Tamsyn didn’t answer her. “The changeling healers around the country have a sort of informal alliance,” she said, in what seemed a complete change of topic. “We share our knowledge in spite of the fact that we might belong to enemy groups. The alphas don’t even try to stop us. They know we’re healers because we can’t be anything else—we refuse to withhold information that could save a life.”
“And the Psy call themselves enlightened,” Sascha whispered, stunned by the humanity of these so-called animals. “We wouldn’t give water to our enemy if he lay dying on our doorstep.”
“
“If you knew how much I hoped for that… I don’t want to be alone, Tamsyn.” Tears choked up her throat. “I don’t want to die in cold silence.”
Tamsyn shook her head. “You’re never going to be alone again. You belong to us, to Pack.” Her hand covered Sascha’s. “Don’t be afraid of letting go of the PsyNet. We’ll catch you when you fall.”

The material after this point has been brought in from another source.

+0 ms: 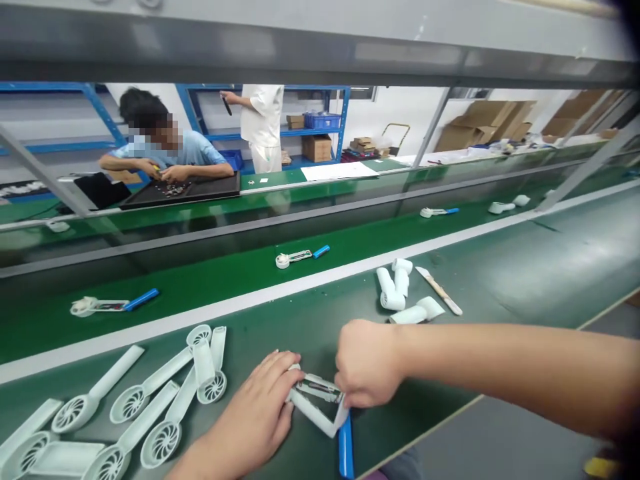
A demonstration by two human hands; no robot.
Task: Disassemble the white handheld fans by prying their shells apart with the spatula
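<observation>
In front of me, near the bench's front edge, a pale handheld fan body [314, 412] lies with its inner frame [320, 388] exposed. The fingers of my left hand [263, 407] wrap over its fan-head end, hiding most of that end. My right hand [370, 363] is closed in a pinch at the other end, where a pale part angles downward; its fingertips are partly hidden. Just below this hand a blue cylindrical battery [345, 448] lies against the bench. Several pale fan shell halves [163, 443] with slotted round heads are piled left of my left hand.
Behind my right hand are small pale fan parts [393, 290] and a knife-like tool [440, 291]. A green conveyor belt [225, 280] carries fan assemblies [295, 257] with blue batteries. Across it, a person [175, 150] works over a black tray [210, 189]. A grey beam [320, 53] spans overhead.
</observation>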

Sascha desperately wanted to tell her the truth but couldn’t. If any of the leopards found out, they’d never allow her to set her plan in motion and it had to go ahead. If it didn’t, the SnowDancers would declare war. In a war between the most lethal wolf and leopard packs in the country and the Psy, thousands would die, innocents and guilty alike.
Nobody could know the ultimate secret of the PsyNet. It wasn’t only an information net, it was a life net. No one knew when it had been created, but theories abounded that it had come into existence on its own because Psy minds needed the feedback of other Psy minds.
Deprived of that feedback, they shut down and died. Even comatose Psy retained the PsyNet link, their bodies well aware of the requirement for the connection to ensure survival. The instant Sascha dropped out of the Net, she’d begin to slip into the final darkness.
“Thank you,” she said to Tamsyn, hiding her fear.
The woman squeezed her hand. “The reason I told you about the healers alliance is that we pass on a lot of things through word of mouth. One of our oral stories is very interesting—it tells of healers of the mind. They disappeared from the stories almost a hundred years ago. Interesting timing, don’t you think?”
Sascha stared. “Mind healers?”
“Yes. They could apparently take suffering and anger from people, enabling them to see past the block emotion can often be. They could also heal those who’d been abused, violated, hurt in a thousand different ways.